We need to lower carbon emissions to address the issue of global warming.
The possibility of capturing carbon dioxide or carbon capture and storage could be key to tackling global warming.
The idea of vacuuming CO2 out of the air has started getting word’s attention and with that hundreds of millions of dollars in funding.
Climeworks, a Swiss-based Carbon dioxide removal start-up has recently informed that it is building the world’s biggest plant in Iceland. Climeworks AG specializes in carbon dioxide air capture technology. It filters the CO2 directly from the ambient air through industrial and chemical processes.
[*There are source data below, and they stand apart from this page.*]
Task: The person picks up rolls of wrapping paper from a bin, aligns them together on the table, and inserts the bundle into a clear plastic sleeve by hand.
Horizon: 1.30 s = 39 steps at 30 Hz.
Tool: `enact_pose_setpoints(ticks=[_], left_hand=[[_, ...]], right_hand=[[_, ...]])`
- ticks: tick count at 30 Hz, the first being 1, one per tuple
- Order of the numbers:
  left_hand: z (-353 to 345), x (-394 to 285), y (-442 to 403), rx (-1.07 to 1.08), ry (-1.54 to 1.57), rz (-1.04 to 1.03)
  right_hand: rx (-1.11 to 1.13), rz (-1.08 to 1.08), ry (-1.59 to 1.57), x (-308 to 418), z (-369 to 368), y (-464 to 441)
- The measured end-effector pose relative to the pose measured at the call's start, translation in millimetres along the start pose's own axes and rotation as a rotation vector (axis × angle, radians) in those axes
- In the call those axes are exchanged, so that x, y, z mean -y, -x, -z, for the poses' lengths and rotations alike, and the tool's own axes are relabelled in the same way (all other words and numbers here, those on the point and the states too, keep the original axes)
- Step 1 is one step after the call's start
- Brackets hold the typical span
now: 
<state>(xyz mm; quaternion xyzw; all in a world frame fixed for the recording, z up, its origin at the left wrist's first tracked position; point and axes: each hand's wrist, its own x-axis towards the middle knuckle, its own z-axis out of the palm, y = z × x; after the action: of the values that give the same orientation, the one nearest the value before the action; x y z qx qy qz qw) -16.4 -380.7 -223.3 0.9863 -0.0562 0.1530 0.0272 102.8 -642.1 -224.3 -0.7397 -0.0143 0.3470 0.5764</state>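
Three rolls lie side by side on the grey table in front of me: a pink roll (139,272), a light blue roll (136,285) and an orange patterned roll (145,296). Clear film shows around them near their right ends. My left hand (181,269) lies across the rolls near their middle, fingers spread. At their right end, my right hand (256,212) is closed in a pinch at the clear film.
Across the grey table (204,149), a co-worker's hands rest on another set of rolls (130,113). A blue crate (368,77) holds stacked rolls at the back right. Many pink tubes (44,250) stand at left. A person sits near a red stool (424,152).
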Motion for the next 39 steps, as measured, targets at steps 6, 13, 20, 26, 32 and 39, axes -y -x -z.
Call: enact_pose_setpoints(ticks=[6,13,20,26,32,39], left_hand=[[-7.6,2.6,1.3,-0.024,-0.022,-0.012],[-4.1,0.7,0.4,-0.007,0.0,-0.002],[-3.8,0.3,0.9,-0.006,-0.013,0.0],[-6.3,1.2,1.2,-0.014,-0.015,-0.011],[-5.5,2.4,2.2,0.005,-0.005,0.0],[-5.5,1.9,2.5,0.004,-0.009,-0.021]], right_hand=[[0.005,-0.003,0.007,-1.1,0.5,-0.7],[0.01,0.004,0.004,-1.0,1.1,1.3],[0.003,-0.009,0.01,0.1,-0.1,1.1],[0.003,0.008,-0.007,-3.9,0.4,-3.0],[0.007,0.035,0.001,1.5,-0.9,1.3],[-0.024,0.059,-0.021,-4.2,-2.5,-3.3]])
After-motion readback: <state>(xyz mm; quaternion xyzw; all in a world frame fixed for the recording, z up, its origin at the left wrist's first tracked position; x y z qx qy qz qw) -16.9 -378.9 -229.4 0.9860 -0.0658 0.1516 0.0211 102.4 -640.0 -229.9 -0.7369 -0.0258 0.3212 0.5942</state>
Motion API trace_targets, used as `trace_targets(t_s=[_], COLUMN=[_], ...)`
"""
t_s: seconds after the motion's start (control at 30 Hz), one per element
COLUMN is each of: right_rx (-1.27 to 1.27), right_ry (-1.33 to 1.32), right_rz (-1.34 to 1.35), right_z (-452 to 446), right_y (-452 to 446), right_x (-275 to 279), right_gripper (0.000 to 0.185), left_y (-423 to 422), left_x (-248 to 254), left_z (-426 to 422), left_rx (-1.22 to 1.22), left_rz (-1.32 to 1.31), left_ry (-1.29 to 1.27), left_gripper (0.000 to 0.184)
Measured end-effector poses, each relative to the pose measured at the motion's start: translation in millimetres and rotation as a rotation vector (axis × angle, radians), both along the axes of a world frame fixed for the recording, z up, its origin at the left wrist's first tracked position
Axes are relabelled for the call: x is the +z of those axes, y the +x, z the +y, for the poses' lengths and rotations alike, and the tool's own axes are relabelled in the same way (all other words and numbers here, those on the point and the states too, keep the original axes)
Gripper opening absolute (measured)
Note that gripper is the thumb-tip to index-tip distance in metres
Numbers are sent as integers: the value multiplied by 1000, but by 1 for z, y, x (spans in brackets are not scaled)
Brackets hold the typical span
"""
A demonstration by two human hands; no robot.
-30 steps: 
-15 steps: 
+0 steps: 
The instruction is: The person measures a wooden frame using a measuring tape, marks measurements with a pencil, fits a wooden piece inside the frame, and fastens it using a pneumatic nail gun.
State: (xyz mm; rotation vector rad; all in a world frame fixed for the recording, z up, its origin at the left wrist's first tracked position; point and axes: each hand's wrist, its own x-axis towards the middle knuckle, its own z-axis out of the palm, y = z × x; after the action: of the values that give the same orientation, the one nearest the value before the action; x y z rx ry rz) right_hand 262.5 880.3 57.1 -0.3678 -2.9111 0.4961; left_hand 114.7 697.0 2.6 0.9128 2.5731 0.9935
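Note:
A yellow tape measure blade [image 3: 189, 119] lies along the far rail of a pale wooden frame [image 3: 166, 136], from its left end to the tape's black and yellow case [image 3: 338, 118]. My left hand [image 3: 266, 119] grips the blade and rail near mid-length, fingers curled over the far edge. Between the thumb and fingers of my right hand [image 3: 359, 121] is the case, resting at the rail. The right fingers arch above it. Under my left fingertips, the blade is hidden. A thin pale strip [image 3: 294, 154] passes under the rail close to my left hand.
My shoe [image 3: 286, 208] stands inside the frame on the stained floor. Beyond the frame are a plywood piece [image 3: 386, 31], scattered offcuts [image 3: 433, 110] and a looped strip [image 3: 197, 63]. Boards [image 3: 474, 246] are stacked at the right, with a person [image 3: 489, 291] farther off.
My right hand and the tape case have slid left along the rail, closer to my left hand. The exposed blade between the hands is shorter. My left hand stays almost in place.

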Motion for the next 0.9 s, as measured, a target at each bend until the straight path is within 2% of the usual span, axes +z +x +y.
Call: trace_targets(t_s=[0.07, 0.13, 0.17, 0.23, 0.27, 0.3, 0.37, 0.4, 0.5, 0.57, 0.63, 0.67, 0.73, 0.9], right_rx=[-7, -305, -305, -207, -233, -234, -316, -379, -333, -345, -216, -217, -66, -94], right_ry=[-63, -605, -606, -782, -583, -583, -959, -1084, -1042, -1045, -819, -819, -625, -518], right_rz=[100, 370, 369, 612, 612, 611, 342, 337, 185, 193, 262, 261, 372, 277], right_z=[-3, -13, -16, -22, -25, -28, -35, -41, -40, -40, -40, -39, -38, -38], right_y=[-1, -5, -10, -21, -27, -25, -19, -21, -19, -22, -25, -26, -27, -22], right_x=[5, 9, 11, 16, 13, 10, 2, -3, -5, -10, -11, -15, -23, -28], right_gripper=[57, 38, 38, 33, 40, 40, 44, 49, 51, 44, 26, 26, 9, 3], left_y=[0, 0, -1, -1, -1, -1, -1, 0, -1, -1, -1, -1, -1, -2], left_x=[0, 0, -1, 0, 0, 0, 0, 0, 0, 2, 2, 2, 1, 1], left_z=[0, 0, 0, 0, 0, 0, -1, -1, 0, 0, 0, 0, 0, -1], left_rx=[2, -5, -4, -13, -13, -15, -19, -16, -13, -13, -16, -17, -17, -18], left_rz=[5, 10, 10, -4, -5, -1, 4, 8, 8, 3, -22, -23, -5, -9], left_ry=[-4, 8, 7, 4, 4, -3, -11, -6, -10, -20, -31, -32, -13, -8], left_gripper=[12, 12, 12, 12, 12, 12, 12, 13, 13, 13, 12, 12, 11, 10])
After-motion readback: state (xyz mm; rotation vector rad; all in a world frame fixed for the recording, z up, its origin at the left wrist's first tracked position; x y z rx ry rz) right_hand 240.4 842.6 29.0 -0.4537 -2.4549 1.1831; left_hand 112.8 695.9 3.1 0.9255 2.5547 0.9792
The start-up’s plant in Iceland will be able to capture 36,000 metric tons of carbon dioxide CO2 per year and store it underground. The plant will use geothermal power to operate. It will suck carbon from the air and mix it with water, then inject it into the ground where it reacts with basalt to form solid carbonate rock.
This may be just a sliver of the total global emissions of carbon dioxide released into the air each year
Last year, a record 36 billion tonnes of energy-related CO2 emissions, their highest ever level produced worldwide.
Capturing just .0001% of the 36 billion tons of CO2 might seem minuscule but Climeworks’ targets are much higher than where Climeworks is right now.
Climeworks aims to remove one billion tons of carbon dioxide a year by 2050
As per co-founder and co-CEO Jan Wurzbacher, “We started with milligrams of carbon dioxide captured from the air. Then we went from milligrams to grams, from grams to kilograms to tons to 1,000 tons. So we did quite a couple of these steps already.”